Moreover, the Legislature plainly intended that the first portion of new paragraph 1 (b) of section 27-1313 limit the State's liability regarding the Department's activities in the remediation of these sites. "[T]he state shall be immune from liability and action with respect to any act or omission done in the discharge of the department's aforesaid responsibility pursuant to this section." In the context of this paragraph, "aforesaid" can only be a reference to the Department's remediation activities (§ 27-1313 [1] [a]). DEC is responsible for remedial programs under this section (ibid.).
Thus, we believe it is clear that the proviso in paragraph 1 (b), stating that liability is not limited for the "ownership or responsibility for the disposal of hazardous wastes", only applies to hazardous wastes owned by the State or where the State is responsible for improper disposal. Only this statutory construction gives meaning to paragraph 1 (b) in its entirety.
Other amendments effectuated by chapter 536 buttress this interpretation for they indicate a legislative intent to limit the State's liability in supervising the cleanup of pollution by others and in cleaning up such sites. For example, section 6 of chapter 536 amended the Navigation Law, in terms substantially the same as section 27-1313 (1) (b) of the Environmental Conservation Law, to limit State liability in cleaning up petroleum spills but exposing the State to liability for its own improper discharges. Also, section 4 of chapter 536 limits the State's liability in supervising court ordered remediation of hazardous waste sites. See also, sections 1 and 8 of chapter 536.
The legislative history of chapter 536 confirms this construction of the paragraph in question.

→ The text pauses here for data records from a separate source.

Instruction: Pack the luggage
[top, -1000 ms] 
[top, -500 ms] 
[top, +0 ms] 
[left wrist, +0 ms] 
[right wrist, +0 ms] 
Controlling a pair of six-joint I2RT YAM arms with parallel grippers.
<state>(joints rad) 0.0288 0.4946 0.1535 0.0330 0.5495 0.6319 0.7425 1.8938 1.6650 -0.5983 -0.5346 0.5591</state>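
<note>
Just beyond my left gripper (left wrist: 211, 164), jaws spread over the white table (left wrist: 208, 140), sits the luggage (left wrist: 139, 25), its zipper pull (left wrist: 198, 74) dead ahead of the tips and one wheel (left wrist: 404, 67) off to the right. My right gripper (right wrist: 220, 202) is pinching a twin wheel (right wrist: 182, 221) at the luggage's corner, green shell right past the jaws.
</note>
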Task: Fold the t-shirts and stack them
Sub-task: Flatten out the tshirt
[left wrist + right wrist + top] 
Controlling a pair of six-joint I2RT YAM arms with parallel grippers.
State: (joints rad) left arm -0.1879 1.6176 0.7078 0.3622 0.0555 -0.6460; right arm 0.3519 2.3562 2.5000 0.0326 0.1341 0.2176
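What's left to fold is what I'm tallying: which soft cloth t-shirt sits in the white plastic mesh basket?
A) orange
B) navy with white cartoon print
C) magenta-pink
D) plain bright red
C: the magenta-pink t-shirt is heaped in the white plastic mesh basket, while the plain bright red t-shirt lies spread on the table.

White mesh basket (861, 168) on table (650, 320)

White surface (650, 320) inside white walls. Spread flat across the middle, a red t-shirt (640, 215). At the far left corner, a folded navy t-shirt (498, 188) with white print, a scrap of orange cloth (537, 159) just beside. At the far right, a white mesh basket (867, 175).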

The Governor noted in his approval memorandum that "[t]he State of New York, in its sovereign capacity, supervises, monitors and otherwise participates in remediation activities for the protection of public health and the environment. The legislation reconfirms the State's common law privilege of sovereign immunity for the acts of its officials and employees when fulfilling these duties, as long as the conduct of such officials and employees is not willfully and maliciously tortious or otherwise unlawful" Approval Memorandum of the Governor, July 30, 1987). See also, July 29, 1987 Memorandum for the Governor from Robert Abrams, Attorney General, p 6; July 23, 1987 memorandum to Evan Davis, Counsel to the Governor, from Langdon Marsh, Executive Deputy Commissioner, Department of Environmental Conservation, pp 1-2; July 24, 1987 letter to Evan Davis, Counsel to the Governor, from State Senator Daly.
We conclude that the language in paragraph 1 (b) of section27-1313 of the Environmental Conservation Law, providing that the State's liability is not limited "for the ownership or responsibility for the disposal of hazardous waste, including the cost of cleanup, pursuant to this section", applies only in situations where the State is the owner of hazardous wastes found at a site or is responsible for the improper disposal of hazardous wastes at a site. It has no application to remediation activities of the Department of Environmental Conservation.